Rate limits and scale

At tens of thousands of jobs per day, two sets of limits come into play: your AWS account’s EC2 API throttling and service quotas, and GitHub’s API rate limits. RunsOn paces itself to stay within both, so a busy stack does not exhaust quotas shared with the rest of your account. This page covers what RunsOn does automatically, the few knobs you can turn, and the quotas only you can raise.

What RunsOn does automatically#

You do not configure any of this — it is built in.

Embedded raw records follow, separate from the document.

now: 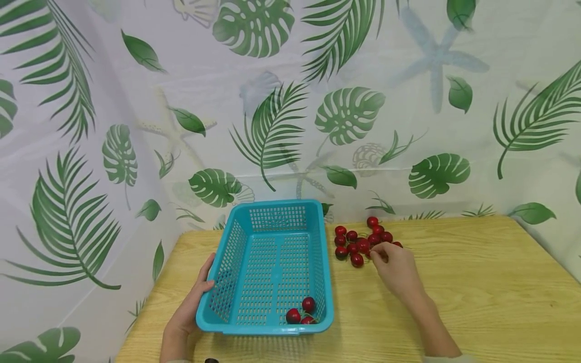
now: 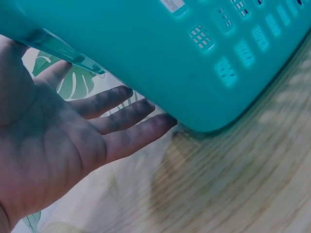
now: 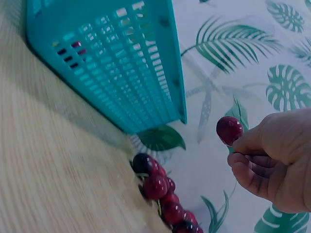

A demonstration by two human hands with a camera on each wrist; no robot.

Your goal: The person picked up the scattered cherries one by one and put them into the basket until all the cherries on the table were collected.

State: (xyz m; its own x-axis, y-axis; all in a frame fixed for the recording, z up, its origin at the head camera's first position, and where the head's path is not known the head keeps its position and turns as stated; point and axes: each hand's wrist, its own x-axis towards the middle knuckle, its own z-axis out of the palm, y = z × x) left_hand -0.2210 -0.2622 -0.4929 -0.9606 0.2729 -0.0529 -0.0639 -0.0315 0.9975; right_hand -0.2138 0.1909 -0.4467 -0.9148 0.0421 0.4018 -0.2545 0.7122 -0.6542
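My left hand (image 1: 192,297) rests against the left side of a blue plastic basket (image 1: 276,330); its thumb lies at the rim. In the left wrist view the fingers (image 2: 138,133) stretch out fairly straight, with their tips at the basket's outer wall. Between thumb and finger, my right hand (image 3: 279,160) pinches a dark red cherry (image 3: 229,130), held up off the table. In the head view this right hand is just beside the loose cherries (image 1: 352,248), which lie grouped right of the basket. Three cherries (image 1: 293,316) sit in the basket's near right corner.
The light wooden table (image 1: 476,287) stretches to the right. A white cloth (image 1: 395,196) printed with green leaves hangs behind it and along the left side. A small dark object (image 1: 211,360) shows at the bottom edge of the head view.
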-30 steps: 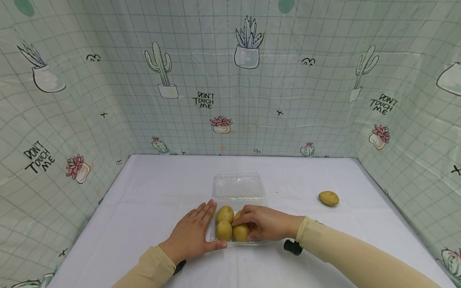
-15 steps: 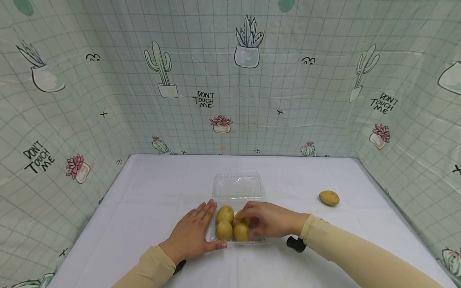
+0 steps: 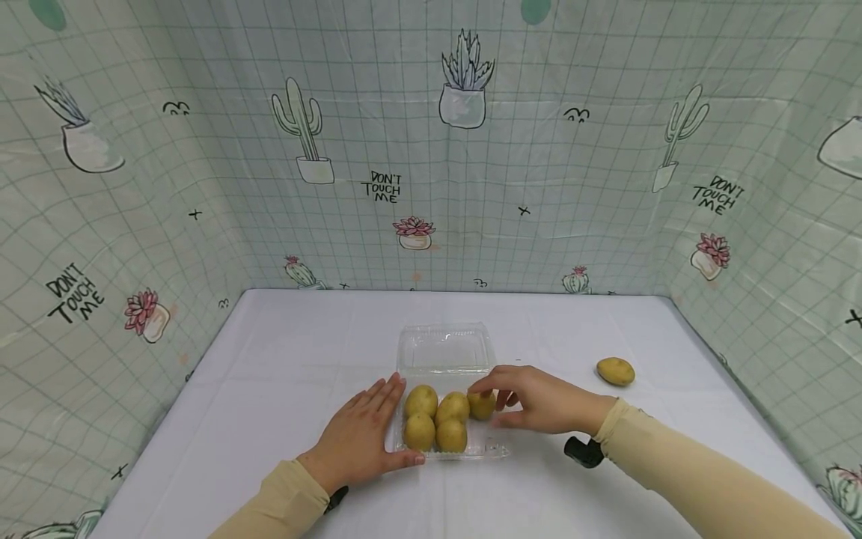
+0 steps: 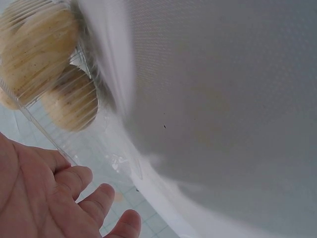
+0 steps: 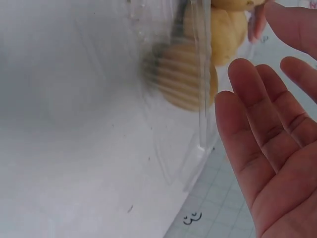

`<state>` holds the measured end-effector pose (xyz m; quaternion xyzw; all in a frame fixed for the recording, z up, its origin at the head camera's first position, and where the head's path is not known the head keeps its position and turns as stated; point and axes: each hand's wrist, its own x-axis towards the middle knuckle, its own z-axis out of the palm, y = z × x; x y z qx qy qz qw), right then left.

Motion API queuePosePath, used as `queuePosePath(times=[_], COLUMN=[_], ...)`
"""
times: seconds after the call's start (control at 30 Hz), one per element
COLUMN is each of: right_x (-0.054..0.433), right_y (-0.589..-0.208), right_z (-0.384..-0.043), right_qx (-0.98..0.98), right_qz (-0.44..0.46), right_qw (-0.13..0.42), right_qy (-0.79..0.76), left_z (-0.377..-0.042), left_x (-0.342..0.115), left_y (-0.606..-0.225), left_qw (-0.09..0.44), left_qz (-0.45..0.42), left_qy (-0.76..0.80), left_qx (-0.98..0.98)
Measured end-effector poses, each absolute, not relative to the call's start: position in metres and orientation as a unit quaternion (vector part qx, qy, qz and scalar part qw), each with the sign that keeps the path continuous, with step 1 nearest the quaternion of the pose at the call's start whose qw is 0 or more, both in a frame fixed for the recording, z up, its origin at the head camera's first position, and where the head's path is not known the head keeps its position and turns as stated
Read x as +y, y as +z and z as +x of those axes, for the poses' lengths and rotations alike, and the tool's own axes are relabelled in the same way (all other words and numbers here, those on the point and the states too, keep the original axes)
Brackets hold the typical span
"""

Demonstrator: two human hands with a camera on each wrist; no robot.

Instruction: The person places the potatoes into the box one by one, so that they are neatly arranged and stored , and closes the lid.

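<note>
A clear plastic clamshell box [image 3: 488, 442] lies with its lid [image 3: 444, 348] folded back, away from the person. Several yellow potatoes fill its left and middle, and another potato [image 3: 480, 406] sits at the back right. My left hand [image 3: 360, 434] rests flat along the box's left side, thumb at the front left corner. Over the back right potato hovers my right hand [image 3: 542, 397], its index fingertip right at the potato's top. In the right wrist view the right fingers [image 5: 245, 82] are loosely extended beside the box wall, gripping nothing.
One loose potato [image 3: 616, 370] lies on the white tablecloth [image 3: 303, 337], right of the box and behind the right hand. Patterned cloth walls [image 3: 364, 254] enclose the back and both sides. Below the right wrist hangs a black wrist device [image 3: 584, 451].
My right hand has moved right from the middle potatoes to the back right one, uncovering the middle pair. The left hand and the loose potato have stayed in place.
</note>
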<state>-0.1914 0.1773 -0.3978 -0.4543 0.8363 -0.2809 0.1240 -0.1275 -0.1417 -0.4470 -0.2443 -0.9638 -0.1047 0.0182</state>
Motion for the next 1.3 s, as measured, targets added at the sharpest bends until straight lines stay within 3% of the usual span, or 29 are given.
queuePosePath(times=[1.3], right_x=[0.309], right_y=[-0.379], right_z=[-0.192], right_qx=[0.894], right_qz=[-0.339], right_qw=[0.020], right_qy=[-0.291], left_z=[-0.127], left_x=[-0.143], left_y=[-0.446], left_qw=[0.012], left_qz=[-0.246], left_qy=[-0.108], left_qx=[-0.963])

Paces every AWS API call. EC2 launch, terminate, start/stop, and CreateTags calls each go through a token-bucket limiter before hitting AWS. Defaults are intentionally low (for example, ~2 RunInstances/CreateFleet calls per second) because RunsOn cannot know how many other stacks or tools share the account’s EC2 API quota. The launch rate scales up automatically with the AppSize preset.
Meters GitHub API usage against the secondary rate limit. Calls are budgeted as points — 1 for reads (GET), 5 for writes (POST/PATCH/PUT/DELETE) — and held just under GitHub’s 15-points/second ceiling. Each GitHub App installation gets its own budget, and critical-path calls (like generating a runner’s registration token) take priority over background cleanup.
Retries transient failures. GitHub 5xx responses are retried with backoff, and GitHub secondary-rate-limit responses honor the Retry-After header within the runner’s boot window. EC2 throttling (RequestLimitExceeded) is retried by the AWS SDK on top of the pacing above.
Falls back when capacity runs out. If a spot launch hits your account’s spot quota (MaxSpotInstanceCountExceeded), RunsOn raises an alert, briefly snoozes spot, and launches on-demand instead so jobs still run. See Spot pricing.

What you can tune#

AppSize — the main throughput lever#

AppSize (CloudFormation) / app_size (Terraform) sets the control-plane worker concurrency, the ECS task CPU/memory, and the EC2 launch rate-limit assumptions together. It is the single knob for overall throughput. Current presets:

Preset	Webhook workers	Provisioning workers	Registration workers
`small`	4	4	2
`medium`	8	8	4
`high`	20	20	10
`xhigh`	40	40	20

As a rough EC2 API quota target, set both RunInstances and CreateFleet request-rate quotas to about half the Provisioning workers count:

AppSize	Suggested `RunInstances` quota	Suggested `CreateFleet` quota
`small`	2	2
`medium`	4	4
`high`	10	10
`xhigh`	20	20

The AWS account default for each of those request-rate quotas is usually 2, which is enough for small but too low for larger presets.

AppGithubApiStrategy#

Set AppGithubApiStrategy to conservative to spend fewer GitHub API tokens — RunsOn stops eagerly de-registering finished runners (GitHub reaps them within 24h anyway). Recommended once you launch tens of thousands of jobs per day.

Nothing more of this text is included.